- _ASSIGNMENT_:
Only the lines from the start of the data below through the line that contains "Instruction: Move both" are to be copied, exactly and without pictures.

----------------------------------------

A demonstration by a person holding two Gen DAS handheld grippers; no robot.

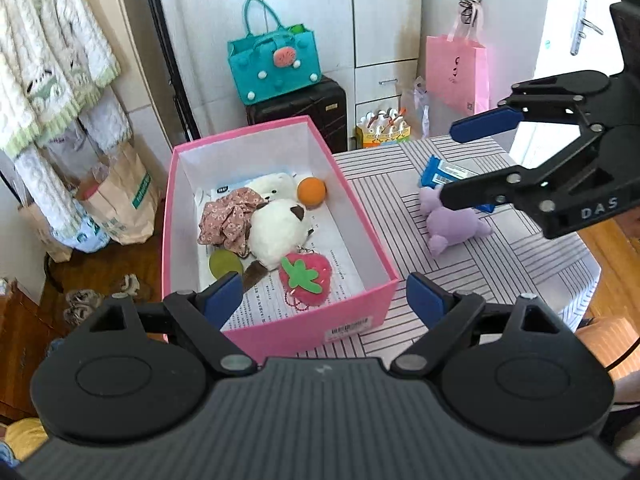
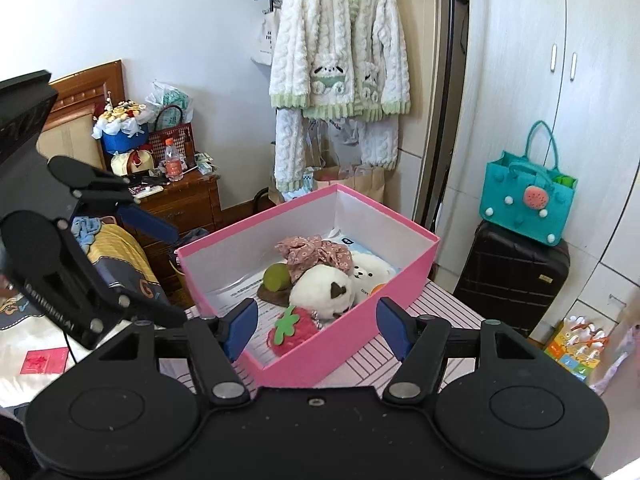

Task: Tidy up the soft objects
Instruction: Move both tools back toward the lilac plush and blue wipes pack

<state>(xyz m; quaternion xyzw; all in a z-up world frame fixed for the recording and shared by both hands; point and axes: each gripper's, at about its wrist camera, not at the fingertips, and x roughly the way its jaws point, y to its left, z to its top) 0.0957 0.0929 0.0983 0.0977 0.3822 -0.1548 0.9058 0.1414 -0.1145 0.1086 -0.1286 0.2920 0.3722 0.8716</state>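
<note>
Both grippers, left and right, hang with jaws spread and empty above the pink box, whose strawberry plush lies just past the fingertips. A purple plush lies outside on the striped table, under the right gripper; a teal bag sits on a suitcase behind.

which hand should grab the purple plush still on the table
Right. In the left wrist view, the right tool hangs open directly over the purple plush, while the left tool sits open at the near end of the pink box.
</note>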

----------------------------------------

- _RESULT BELOW_:
A demonstration by a person holding two Gen DAS handheld grippers; no robot.


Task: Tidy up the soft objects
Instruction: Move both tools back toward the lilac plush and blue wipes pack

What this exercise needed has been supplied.